**PROBLEM STATEMENT**
An exact restatement of all the data is required, with the pictures left out.

**DATA SECTION**
━━━━━━━━
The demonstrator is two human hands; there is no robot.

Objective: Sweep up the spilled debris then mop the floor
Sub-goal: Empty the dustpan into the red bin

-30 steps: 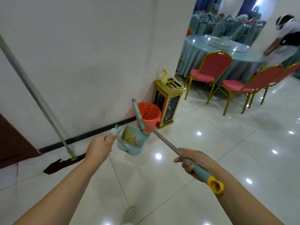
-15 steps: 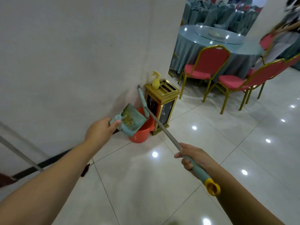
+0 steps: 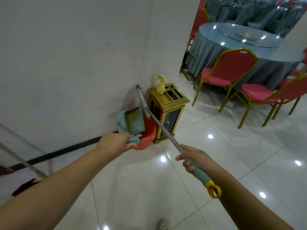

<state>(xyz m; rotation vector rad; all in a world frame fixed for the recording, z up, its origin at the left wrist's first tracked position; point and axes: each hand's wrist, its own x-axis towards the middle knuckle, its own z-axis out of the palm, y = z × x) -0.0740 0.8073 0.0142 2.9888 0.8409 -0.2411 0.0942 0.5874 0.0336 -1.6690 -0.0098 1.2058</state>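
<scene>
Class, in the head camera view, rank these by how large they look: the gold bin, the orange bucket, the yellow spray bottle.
1. gold bin
2. orange bucket, partly hidden by the dustpan, so less sure
3. yellow spray bottle

The room was bright. Lamps up high made small white spots of glare on the shiny floor [image 3: 216, 163] and on the glass table top [image 3: 245, 37]. Soft shadows lay on the wall [image 3: 66, 55]. The mop [image 3: 21, 161] looked blurry. Straight lines bent near the edges.
</scene>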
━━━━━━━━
**RESPONSE**
The demonstrator is two human hands; there is no robot.

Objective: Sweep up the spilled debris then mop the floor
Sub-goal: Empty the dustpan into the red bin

-30 steps: 
-15 steps: 
+0 steps: 

<state>(xyz m; rotation vector rad; all in a world frame fixed for the recording, z up, its origin at the left wrist's first tracked position; point and axes: each hand's wrist, its own x-axis towards the middle knuckle, its own z-axis out of the palm, y = z × x) -0.0740 0.8073 0.0142 2.9888 0.8409 -0.2411 0.0942 0.5874 0.0336 -1.6690 -0.0098 1.2058</state>
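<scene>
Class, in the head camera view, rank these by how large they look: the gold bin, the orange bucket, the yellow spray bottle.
1. gold bin
2. orange bucket, partly hidden by the dustpan, so less sure
3. yellow spray bottle

The room was bright. Lamps up high made small white spots of glare on the shiny floor [image 3: 216, 163] and on the glass table top [image 3: 245, 37]. Soft shadows lay on the wall [image 3: 66, 55]. The mop [image 3: 21, 161] looked blurry. Straight lines bent near the edges.
</scene>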

What appears above is the complete answer to the exercise.